Grecia, el quebradero de Europa, casi al borde de su exclusión, quién lo diría. Ella, que está en su mismo origen, que le dotó de todo su soporte cultural, filosófico, artístico y racional, que le habló por primera vez de política, democracia y ética, que le dio hasta el nombre. No es esta Grecia desde luego. Al igual que en otros lugares, como Egipto, es preciso aprender a salvar la distancia que el devenir implacable del tiempo fue labrando, que en el caso de Grecia no fue muy amable. Alguna sombra de rubor debería anidar en la conciencia europea por haberse quedado indiferente ante el secuestro de su vieja madre durante cuatro siglos por parte de los turcos. En Lepanto se luchó por salvar la cristiandad, pero sólo una parte, la más poderosa. A Grecia se la dejó en manos de los turcos. Tuvieron que ser los románticos, con su pasión por la libertad y por los esplendores pasados, quienes compusieran una oda al ánfora griega y una elegía al ideal perdido de Verdad, Belleza y Bondad, que los griegos habían planteado a la humanidad hacía ya dos mil años. Al final, la lucha de todos los movimientos nacionalistas helénicos consiguió que en 1822 se proclamase la independencia, pero el país había cambiado su impulso.
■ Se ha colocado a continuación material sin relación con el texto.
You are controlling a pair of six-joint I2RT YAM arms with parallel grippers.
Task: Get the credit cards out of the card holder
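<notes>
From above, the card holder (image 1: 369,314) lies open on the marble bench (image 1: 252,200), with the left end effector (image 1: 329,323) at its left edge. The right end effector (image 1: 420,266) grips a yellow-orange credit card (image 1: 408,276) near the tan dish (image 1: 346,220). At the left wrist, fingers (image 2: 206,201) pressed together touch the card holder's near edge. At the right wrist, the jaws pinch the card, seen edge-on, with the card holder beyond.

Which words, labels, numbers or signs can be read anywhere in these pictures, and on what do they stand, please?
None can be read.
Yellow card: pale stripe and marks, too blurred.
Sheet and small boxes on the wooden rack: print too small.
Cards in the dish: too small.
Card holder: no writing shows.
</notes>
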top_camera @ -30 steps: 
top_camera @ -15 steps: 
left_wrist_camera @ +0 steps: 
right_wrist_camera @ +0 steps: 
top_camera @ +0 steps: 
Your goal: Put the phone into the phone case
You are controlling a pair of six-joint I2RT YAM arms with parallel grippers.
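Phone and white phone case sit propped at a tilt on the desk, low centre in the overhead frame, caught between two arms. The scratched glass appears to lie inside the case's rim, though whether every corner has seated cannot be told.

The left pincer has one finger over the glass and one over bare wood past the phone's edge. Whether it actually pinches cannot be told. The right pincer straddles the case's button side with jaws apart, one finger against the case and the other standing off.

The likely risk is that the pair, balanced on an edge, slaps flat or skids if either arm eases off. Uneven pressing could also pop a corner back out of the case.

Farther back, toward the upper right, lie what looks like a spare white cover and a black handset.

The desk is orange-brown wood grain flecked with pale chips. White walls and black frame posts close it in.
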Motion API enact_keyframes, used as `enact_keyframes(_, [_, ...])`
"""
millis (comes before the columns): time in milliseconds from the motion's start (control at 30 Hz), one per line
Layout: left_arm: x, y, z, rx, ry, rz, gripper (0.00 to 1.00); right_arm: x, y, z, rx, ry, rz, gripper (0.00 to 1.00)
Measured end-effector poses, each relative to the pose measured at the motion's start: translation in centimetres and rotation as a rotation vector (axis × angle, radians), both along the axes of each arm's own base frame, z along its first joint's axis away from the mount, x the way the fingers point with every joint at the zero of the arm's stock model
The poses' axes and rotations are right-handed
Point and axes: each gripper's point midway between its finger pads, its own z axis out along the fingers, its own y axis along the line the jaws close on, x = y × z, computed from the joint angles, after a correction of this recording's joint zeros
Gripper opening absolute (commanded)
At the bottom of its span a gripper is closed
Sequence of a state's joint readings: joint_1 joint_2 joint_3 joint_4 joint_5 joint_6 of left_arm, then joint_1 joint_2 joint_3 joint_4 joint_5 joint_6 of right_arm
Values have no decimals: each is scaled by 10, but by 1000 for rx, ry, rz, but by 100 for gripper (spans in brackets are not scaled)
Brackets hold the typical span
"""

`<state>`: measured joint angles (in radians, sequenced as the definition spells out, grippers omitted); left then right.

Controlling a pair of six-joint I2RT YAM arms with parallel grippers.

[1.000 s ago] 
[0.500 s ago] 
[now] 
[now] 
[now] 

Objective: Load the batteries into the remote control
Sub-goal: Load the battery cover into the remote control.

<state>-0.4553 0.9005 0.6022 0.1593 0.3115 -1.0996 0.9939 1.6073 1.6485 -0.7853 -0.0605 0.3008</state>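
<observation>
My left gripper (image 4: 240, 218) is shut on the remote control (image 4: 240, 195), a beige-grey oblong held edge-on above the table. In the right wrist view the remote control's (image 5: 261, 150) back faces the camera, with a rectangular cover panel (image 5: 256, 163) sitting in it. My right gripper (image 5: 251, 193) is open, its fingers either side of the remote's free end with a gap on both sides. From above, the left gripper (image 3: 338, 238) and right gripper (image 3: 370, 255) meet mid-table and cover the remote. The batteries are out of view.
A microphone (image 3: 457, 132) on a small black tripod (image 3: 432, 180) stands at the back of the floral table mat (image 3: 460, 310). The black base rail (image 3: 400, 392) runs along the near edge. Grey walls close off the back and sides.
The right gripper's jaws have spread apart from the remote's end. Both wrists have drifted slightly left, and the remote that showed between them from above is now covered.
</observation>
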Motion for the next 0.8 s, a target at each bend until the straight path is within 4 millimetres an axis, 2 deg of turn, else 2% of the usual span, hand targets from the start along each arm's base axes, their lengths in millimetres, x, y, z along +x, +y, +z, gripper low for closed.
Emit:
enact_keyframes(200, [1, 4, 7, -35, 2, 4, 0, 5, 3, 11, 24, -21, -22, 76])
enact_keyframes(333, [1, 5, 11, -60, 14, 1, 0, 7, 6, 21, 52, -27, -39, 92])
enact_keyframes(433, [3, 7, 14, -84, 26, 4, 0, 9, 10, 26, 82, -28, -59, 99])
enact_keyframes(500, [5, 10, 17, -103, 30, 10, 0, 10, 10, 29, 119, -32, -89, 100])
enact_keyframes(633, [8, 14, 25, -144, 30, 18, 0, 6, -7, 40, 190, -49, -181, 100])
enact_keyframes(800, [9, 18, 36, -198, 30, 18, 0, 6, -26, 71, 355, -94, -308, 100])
La larga presencia musulmana apenas dejó huellas en el pensamiento, porque la Iglesia ortodoxa aglutinó el sentir griego y preservó su lengua y su concepto nacional, pero otra cosa fue su influencia en las costumbres y en el mantenimiento de los ideales clásicos.
La Atenas que hoy encuentra el viajero encarna esta dualidad a simple vista. La ciudad clásica apenas generó alusiones posteriores. La que hoy extiende su inmenso caserío hasta donde alcanza la vista nació en el siglo XIX y es un producto apresurado y sin la menor visión urbanística, una capital fea y anodina. La ciudad que enseñó al mundo la búsqueda de la belleza como suprema razón, se ha convertido en el último espejo en que mirarse. Lo que ocurre es que, cuando desde algún claro se atisba la Acrópolis, uno vuelve a congraciarse con ella sin remedio.
Cuando el avión se eleva, se ve el Partenón emergiendo con majestuosa dignidad del gris océano de casas que se extiende hasta el infinito. Quizá sea el símbolo del contraste en esta tierra de contrastes. Una tierra vieja en sus formas de vida y renovada en sus defectos, creadora de la idea de la Belleza y con la capital más fea de Europa, la tierra que fue cuna del pensamiento racional y en la que se venden por todas partes piedras contra el mal de ojo, la inventora de la democracia y la que más golpes de estado ha generado en los últimos cien años, la de la corrupción asfixiante y la de Arístides y Asiarques. Una tierra donde la iglesia ortodoxa controla todos los espíritus, pero donde los saludos nunca hacen referencia a lo divino: hérete, ten alegría, o iasas, que tengas salud. La tierra donde el tiempo apenas tiene valor y donde se inventó el komboloi, un objeto para ocupar las manos y calmar los nervios. La tierra donde se dio respuesta a la eterna pregunta sobre nuestra condición y destino: que sólo sabemos que no sabemos nada.